I had this sudden image of velociraptors learning to herd smaller, dumber dinosaurs; setting up colonies and competing nations; languages, philosophies, dances about the hunt.  Their brains grow, they make fences and weapons, they discover surface metals and learn to shape them.  A rich and flowering culture emerges, celebrating their prime and central place at the top of the foodchain.



And it all just sticks around until it goes kablooie with the asteroid impact, because there's no oil to fuel a truly industrial velociraptor society.  Their theropoda alphabet fades, unfossilized, the writings of Velocishakespeare and his violent (but hilarious!) comedies vanish.  The universe murders their society in cold blood, and you can't do anything about it unless you have a space program**.

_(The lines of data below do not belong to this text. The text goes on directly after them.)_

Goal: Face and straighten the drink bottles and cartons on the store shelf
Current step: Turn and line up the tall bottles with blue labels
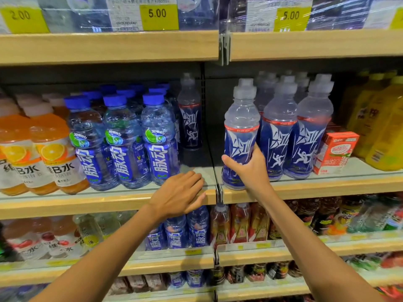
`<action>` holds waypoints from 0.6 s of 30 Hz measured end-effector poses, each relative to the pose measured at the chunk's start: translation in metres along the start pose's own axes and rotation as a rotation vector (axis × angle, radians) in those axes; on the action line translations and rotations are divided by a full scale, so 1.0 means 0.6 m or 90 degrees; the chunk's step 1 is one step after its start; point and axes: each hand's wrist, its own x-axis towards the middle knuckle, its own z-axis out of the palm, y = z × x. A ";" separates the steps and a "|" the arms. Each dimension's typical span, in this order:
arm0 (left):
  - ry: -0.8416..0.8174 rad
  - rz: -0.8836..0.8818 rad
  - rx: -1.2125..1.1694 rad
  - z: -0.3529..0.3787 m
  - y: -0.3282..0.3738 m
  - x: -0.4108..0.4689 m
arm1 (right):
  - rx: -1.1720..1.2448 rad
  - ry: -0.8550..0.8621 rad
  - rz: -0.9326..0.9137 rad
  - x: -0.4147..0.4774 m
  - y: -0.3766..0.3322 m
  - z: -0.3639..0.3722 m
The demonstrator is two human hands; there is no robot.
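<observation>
The sports-cap bottle (241, 136) stands at the near edge of the middle shelf (327, 188), just right of the joint between two shelf sections. It is clear, waisted plastic with a frosted pale cap, a thin red band and a glossy blue wrap label printed with white angular characters. The right hand (250, 168) has its grip closed round the lower half. The thumb lies on the left side and the fingers are hidden behind the bottle.

Just to its right, two matching bottles (278, 131) stand side by side in the front row, with more pale caps in shadow behind. Next comes a red drink carton (335, 151), a squared box with one corner turned forward. Beyond it, yellow bottles (383, 127) are cut off by the frame edge.

The left hand (178, 192) lies flat on the shelf's pale wood-look front lip, left of the joint, its grip slack, fingers straight and holding nothing. Far behind it a lone bottle (189, 114) of the same kind stands deep in shadow. Further left are ribbed, clear blue-capped bottles (122, 140), three across. Beyond them, orange drink bottles (52, 153) with orange-slice labels are partly cut off.

Above, yellow price tags (159, 17) sit behind crinkled film, their small print blurred.
</observation>
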 end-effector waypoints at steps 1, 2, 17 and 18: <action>-0.001 0.010 0.003 0.003 0.000 -0.001 | -0.001 0.004 0.000 0.002 0.003 0.001; 0.000 0.017 0.005 0.006 -0.001 -0.001 | -0.002 0.006 0.002 0.002 0.005 0.002; -0.013 -0.012 -0.039 0.002 0.001 -0.008 | -0.269 0.148 -0.042 -0.078 0.009 0.015; -0.012 -0.017 -0.042 0.002 0.001 -0.008 | -0.280 0.135 -0.029 -0.071 0.009 0.017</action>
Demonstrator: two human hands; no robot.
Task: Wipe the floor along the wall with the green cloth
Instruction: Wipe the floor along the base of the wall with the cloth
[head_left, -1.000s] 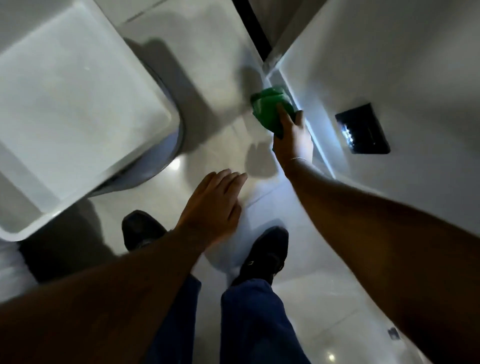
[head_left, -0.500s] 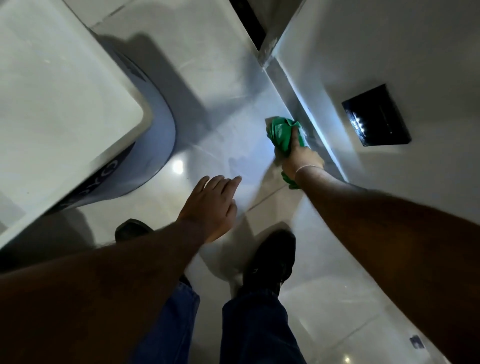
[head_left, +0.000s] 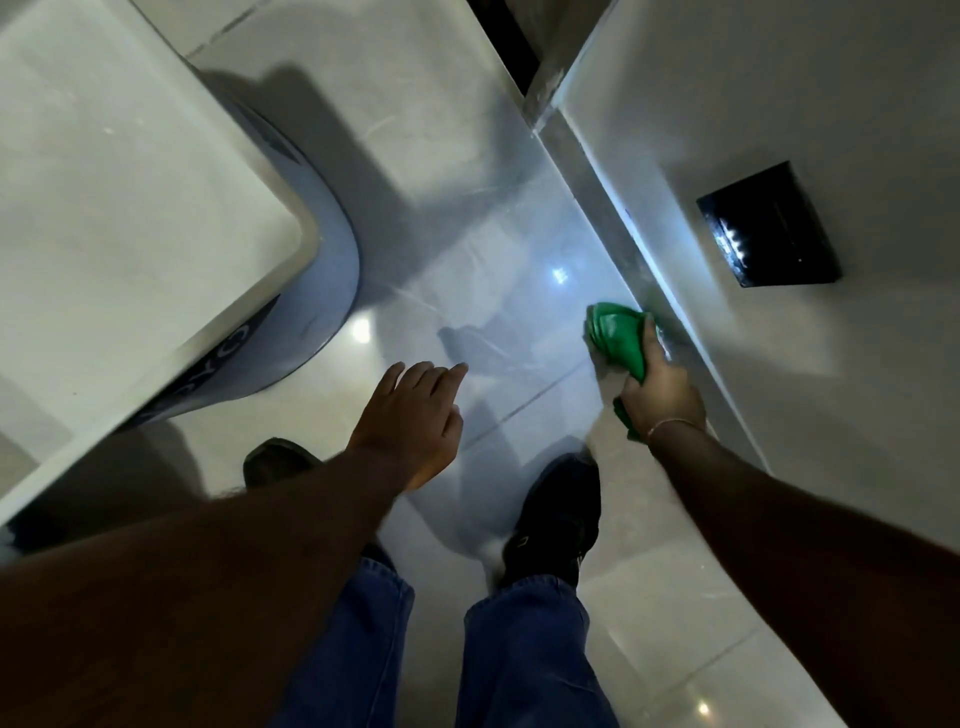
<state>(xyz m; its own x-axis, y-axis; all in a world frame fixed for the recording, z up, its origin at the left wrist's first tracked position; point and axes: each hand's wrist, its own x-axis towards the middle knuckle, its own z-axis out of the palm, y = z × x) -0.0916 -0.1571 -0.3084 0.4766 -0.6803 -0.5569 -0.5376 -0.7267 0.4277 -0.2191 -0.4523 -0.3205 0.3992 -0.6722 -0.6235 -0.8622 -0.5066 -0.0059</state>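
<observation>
My right hand (head_left: 661, 387) grips a bunched green cloth (head_left: 616, 336) and presses it on the glossy pale tiled floor (head_left: 467, 249), right against the skirting (head_left: 618, 218) at the foot of the white wall (head_left: 779, 104). Part of the cloth sticks out ahead of my fingers and a bit shows under my wrist. My left hand (head_left: 413, 415) hovers over the floor to the left of it, fingers spread, holding nothing.
A white table top (head_left: 114, 208) on a rounded blue-grey base (head_left: 311, 322) stands at the left. A black wall plate (head_left: 769, 228) sits low on the wall. My two dark shoes (head_left: 558, 514) and blue trouser legs fill the lower middle.
My right hand has dragged the green cloth back toward me along the skirting, away from the far corner. My left hand has stayed hovering, open.
</observation>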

Of course, this probably didn't happen.  We would see fossilized pipes and predator bling at least; and the oil was probably there already anyway, with 500 million years to develop.

But that just begs another question: why are we the first species on Earth to tap into all this stored energy and have a chance of spreading away from our home planet?  That's hard to say.  Maybe pure predators just have an intelligence cap, or a population cap, and intelligent species are much more likely to develop from animals with general ability (i.e. fingered omnivores).  Maybe the exact evolutionary pressures that lead to intelligence are rare, so it's a one in a billion chance.  Maybe other lingual species have existed, but didn't develop tools (or leave tools in the fossil record) and were wiped out before they spread.   Maybe intelligence is SO rare that its impossible except for uplift***.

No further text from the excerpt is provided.